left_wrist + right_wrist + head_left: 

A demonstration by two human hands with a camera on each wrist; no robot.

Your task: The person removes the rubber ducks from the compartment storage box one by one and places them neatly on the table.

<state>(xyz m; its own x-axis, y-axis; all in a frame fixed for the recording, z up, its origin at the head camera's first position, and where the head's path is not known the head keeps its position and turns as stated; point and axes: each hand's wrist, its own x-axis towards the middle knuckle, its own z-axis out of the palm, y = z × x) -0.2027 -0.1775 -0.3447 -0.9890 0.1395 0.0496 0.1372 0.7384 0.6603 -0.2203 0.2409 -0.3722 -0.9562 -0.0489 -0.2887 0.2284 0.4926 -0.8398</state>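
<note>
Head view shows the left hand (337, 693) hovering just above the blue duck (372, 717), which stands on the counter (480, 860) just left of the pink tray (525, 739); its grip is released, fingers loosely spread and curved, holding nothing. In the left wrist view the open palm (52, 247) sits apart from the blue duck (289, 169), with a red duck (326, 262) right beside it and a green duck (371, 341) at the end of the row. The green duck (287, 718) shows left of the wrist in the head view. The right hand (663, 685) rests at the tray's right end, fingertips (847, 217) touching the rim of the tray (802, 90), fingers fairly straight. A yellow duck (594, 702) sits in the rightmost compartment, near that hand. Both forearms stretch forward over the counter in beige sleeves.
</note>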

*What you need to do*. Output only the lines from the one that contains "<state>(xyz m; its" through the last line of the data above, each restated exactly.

*Solution to this exercise*.
<state>(xyz m; its own x-axis, y-axis; all in a frame fixed for the recording, z up, its origin at the head camera's first position, and where the head's path is not known the head keeps its position and turns as stated; point and axes: each hand's wrist, its own x-axis towards the middle knuckle, its own z-axis out of the palm, y = z × x) -0.2027 -0.1775 -0.3447 -0.9890 0.1395 0.0496 0.1372 0.7384 0.6603 -0.2203 0.2409 -0.3722 -0.9562 -0.0489 -0.2887 0.2284 0.4926 -0.8398</state>
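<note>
Head view shows the left hand (337, 693) hovering just above the blue duck (372, 717), which stands on the counter (480, 860) just left of the pink tray (525, 739); its grip is released, fingers loosely spread and curved, holding nothing. In the left wrist view the open palm (52, 247) sits apart from the blue duck (289, 169), with a red duck (326, 262) right beside it and a green duck (371, 341) at the end of the row. The green duck (287, 718) shows left of the wrist in the head view. The right hand (663, 685) rests at the tray's right end, fingertips (847, 217) touching the rim of the tray (802, 90), fingers fairly straight. A yellow duck (594, 702) sits in the rightmost compartment, near that hand. Both forearms stretch forward over the counter in beige sleeves.
</note>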

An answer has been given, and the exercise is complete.